### Work to be completed
Exactly as written, print each record in the listing.

*** Data excerpts Section Begins ***

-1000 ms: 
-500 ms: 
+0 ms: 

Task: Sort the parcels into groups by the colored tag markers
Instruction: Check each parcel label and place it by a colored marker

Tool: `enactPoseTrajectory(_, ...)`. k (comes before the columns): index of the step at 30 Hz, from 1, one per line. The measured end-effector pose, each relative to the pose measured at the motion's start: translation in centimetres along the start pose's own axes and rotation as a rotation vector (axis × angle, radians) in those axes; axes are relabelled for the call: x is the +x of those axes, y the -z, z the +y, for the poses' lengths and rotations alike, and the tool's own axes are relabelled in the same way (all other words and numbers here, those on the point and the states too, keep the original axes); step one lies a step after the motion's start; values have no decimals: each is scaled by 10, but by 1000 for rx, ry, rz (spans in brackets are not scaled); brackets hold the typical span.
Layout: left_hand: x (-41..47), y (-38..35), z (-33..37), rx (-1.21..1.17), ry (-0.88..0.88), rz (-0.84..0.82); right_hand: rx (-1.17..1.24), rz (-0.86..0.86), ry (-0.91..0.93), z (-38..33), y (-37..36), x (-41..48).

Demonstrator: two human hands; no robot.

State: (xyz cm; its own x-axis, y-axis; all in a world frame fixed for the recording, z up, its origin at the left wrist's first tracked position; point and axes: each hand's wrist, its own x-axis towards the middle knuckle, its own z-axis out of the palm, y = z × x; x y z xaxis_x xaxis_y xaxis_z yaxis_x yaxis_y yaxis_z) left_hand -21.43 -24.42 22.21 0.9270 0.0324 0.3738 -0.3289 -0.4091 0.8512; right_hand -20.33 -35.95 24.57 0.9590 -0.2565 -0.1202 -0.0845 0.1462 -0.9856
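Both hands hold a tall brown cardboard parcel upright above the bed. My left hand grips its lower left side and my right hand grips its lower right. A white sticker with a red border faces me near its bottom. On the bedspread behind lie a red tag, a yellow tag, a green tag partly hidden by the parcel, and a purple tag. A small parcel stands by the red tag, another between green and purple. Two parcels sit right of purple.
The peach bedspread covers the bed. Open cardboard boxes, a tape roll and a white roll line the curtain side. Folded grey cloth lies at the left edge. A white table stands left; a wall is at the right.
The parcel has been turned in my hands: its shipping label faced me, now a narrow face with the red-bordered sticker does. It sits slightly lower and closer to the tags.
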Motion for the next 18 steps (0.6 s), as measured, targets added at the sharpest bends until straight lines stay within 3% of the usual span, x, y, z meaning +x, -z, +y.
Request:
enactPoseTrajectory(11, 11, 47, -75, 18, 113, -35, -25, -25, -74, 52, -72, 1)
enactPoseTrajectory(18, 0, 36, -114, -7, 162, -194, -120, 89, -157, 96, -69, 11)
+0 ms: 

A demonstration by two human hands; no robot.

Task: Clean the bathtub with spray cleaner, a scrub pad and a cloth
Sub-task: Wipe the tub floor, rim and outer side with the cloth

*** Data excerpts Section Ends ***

### Solution below
-1000 ms: 
-500 ms: 
+0 ms: 

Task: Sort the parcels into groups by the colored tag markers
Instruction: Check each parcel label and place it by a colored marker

Tool: `enactPoseTrajectory(_, ...)`. k (comes before the columns): index of the step at 30 Hz, from 1, one per line. The measured end-effector pose, each relative to the pose measured at the motion's start: translation in centimetres along the start pose's own axes and rotation as a rotation vector (axis × angle, radians) in those axes; axes are relabelled for the call: x is the +x of those axes, y the -z, z the +y, for the poses' lengths and rotations alike, and the tool's own axes are relabelled in the same way (all other words and numbers here, those on the point and the states too, keep the original axes); step one lies a step after the motion's start; values have no decimals: each is scaled by 10, but by 1000 for rx, ry, rz (spans in brackets are not scaled); brackets hold the typical span.
Layout: left_hand: x (-41..47), y (-38..35), z (-33..37), rx (-1.21..1.17), ry (-0.88..0.88), rz (-0.84..0.82); right_hand: rx (-1.17..1.24), rz (-0.86..0.86), ry (-0.91..0.93), z (-38..33), y (-37..36), x (-41..48).

Demonstrator: two human hands; no robot.

State: (xyz cm; its own x-axis, y-axis; all in a world frame fixed for the recording, z up, its origin at the left wrist's first tracked position; point and axes: each hand's wrist, its own x-axis towards the middle knuckle, its own z-axis out of the palm, y = z × x; x y z xaxis_x xaxis_y xaxis_z yaxis_x yaxis_y yaxis_z) left_hand -21.43 -24.42 22.21 0.9270 0.0324 0.3738 -0.3289 -0.4091 0.8512; right_hand -20.33 -35.95 24.57 0.9590 -0.2565 -0.1202 -0.0845 0.1462 -0.9856
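Both hands hold a tall brown cardboard parcel upright above the bed. My left hand grips its lower left side and my right hand grips its lower right. A white sticker with a red border faces me near its bottom. On the bedspread behind lie a red tag, a yellow tag, a green tag partly hidden by the parcel, and a purple tag. A small parcel stands by the red tag, another between green and purple. Two parcels sit right of purple.
The peach bedspread covers the bed. Open cardboard boxes, a tape roll and a white roll line the curtain side. Folded grey cloth lies at the left edge. A white table stands left; a wall is at the right.
The parcel has been turned in my hands: its shipping label faced me, now a narrow face with the red-bordered sticker does. It sits slightly lower and closer to the tags.
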Motion for the next 18 steps (0.6 s), as measured, targets added at the sharpest bends until straight lines stay within 3% of the usual span, x, y, z meaning +x, -z, +y.
Request:
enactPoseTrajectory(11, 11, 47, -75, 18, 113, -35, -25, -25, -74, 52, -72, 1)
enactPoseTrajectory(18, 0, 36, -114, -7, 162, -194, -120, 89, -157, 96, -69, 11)
+0 ms: 

A demonstration by two human hands; no robot.

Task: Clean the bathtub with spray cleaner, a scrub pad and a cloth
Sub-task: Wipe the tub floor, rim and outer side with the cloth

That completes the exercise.